3.5.2. Erfolgsmessung

Wie bereits erwähnt, gestaltet sich die Operationalisierung ökonomischer Ziele als äußert schwierig und beinhaltet das Problem der Zurechnung.[78] Aus der Notwendigkeit einer Messung[79] heraus entstand über die Jahre ein Markt für Werbeforschung, der mit zunehmenden Kommunikationsmedien eine enorme Bandbreite an empirischen, quantitativen wie qualitativen Kontrollmethoden entwickelt hat. Dabei sollten jedoch die kurz- wie auch die langfristige Wirkung der Unternehmenskommunikation betrachtet und sowohl monetäre als auch nicht monetäre Faktoren berücksichtigt werden (Anhang A-8).

4. Nachhaltigkeitskommunikation

4.1. Definitionen und Abgrenzung

4.1.1. Ökomarketing & Umweltkommunikation

Das sich seit den 70er Jahren entwickelnde, abgrenzbare Marktsegments umweltbewusst einkaufender Verbraucher (s. Pkt. 5.2.3. Situationsanalyse) brachte Nischenanbieter dazu, den Umweltgedanken ihrer Produkte und Leistungen als Wettbewerbsfaktor zu nutzen.[80] Die Umweltkommunikation befasst sich also lediglich mit der ökologischen Dimension von Nachhaltigkeit (z.B. Landwirtschaft ohne die Verwendung von Pestiziden etc.). Kennzeichnend für diese Art der Werbung ist ihre oftmals rationale Färbung mit hohem Informationsanteil.[81]

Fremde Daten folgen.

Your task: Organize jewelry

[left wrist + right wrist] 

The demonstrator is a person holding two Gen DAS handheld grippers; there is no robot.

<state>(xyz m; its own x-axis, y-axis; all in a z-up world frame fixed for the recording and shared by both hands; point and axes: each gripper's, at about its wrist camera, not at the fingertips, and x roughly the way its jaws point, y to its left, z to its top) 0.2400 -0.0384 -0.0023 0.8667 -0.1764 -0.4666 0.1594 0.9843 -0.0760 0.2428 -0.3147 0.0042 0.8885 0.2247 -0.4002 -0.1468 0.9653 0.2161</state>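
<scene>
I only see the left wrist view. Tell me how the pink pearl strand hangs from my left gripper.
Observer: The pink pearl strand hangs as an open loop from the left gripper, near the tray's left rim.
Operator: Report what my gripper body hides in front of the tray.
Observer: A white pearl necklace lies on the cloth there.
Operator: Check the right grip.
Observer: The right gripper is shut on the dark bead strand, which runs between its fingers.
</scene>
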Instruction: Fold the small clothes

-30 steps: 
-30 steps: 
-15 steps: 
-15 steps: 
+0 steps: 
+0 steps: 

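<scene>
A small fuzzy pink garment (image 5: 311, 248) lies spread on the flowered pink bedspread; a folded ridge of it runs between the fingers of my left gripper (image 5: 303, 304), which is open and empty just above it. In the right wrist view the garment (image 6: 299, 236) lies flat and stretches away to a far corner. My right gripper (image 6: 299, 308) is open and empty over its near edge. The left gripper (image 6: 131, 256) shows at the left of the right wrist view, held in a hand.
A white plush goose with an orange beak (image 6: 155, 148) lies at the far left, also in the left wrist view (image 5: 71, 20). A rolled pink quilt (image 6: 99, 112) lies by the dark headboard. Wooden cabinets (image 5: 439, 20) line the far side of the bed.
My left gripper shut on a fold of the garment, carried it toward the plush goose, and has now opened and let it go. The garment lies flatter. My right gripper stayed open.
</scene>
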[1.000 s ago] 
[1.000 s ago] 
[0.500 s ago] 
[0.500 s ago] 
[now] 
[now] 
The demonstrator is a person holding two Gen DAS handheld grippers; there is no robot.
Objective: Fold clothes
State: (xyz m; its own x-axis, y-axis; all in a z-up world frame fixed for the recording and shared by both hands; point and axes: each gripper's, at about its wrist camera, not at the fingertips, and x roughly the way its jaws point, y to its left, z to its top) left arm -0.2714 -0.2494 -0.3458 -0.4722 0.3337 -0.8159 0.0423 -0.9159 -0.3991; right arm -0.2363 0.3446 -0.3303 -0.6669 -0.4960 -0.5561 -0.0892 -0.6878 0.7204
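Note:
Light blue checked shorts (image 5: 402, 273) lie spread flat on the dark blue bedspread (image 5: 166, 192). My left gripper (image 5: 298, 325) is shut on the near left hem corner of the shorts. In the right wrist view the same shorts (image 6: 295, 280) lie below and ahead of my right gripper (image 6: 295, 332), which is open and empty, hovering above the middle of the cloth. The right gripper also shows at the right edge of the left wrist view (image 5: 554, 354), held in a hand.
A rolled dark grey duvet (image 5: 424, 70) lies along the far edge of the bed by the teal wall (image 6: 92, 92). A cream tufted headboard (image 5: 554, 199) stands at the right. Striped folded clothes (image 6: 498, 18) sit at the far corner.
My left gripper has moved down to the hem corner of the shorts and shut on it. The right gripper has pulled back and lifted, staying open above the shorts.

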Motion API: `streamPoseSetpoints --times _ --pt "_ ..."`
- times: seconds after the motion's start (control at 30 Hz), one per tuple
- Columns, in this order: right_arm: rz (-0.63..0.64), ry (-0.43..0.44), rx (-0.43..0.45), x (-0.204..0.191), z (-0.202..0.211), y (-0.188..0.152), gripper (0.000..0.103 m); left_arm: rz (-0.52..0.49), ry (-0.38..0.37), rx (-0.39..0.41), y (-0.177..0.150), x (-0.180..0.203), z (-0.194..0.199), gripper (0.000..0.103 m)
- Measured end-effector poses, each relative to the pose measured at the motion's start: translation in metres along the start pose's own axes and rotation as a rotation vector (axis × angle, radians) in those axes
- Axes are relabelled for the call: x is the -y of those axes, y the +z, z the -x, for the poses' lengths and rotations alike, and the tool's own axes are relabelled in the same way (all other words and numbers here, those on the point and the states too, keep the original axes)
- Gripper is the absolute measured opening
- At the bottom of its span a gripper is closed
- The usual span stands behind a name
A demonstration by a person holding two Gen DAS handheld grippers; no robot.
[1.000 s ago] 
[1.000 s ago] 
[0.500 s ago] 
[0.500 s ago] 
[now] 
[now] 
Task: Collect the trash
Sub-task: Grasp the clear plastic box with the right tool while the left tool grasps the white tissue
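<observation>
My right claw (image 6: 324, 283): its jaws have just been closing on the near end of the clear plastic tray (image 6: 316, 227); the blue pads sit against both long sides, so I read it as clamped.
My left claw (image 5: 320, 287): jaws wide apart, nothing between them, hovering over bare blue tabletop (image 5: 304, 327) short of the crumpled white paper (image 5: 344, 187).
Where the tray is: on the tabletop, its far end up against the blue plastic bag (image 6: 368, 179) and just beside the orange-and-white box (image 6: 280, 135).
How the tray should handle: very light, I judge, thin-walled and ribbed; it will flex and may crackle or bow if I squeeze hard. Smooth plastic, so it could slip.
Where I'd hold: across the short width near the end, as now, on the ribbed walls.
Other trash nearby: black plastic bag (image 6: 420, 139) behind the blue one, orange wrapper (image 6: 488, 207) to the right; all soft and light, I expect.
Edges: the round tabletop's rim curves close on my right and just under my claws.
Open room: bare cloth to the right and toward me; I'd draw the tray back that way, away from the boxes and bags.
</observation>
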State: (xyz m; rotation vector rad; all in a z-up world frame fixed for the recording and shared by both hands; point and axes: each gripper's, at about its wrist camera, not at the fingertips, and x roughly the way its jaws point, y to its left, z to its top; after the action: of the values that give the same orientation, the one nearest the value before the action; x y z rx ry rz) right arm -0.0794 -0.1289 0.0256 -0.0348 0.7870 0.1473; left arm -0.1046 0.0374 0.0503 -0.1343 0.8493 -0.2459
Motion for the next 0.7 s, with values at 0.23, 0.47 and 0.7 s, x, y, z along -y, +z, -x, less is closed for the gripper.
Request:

4.1.2. Nachhaltigkeitskommunikation

Folgend aus den vorangegangenen allgemeinen Definitionen von NK und Kommunikation versteht man unter NKK einen „Verständigungsprozess, in dem es um eine zukunftsgesicherte, gesellschaftliche Entwicklung geht, in deren Mittelpunkt die Nachhaltigkeit steht“[82]. Einbezogen werden demnach ökologische wie auch soziale Aspekte. Mitunter wird in der Literatur unter NKK auch die Summe aus Umweltkommunikation, Risikokommunikation und Wissenschaftskommunikation verstanden (Anhang A-9).[83] Während dieser Ansatz als überwiegend reaktiv zu werten ist, sprechen Mast/ Fiedler von einem proaktiven „vorweggenommenen Krisenmanagement“ und einer „offensiven Risikokommunikation“ als Inhalte der NKK.[84] Ihre Definition erklärt auch den proportional hohen Anteil an NKK in dafür „kritischen“ Wirtschaftsbereichen wie Energieversorgung, Automobilindustrie und Fast-Food-Restaurants (Anhang B1).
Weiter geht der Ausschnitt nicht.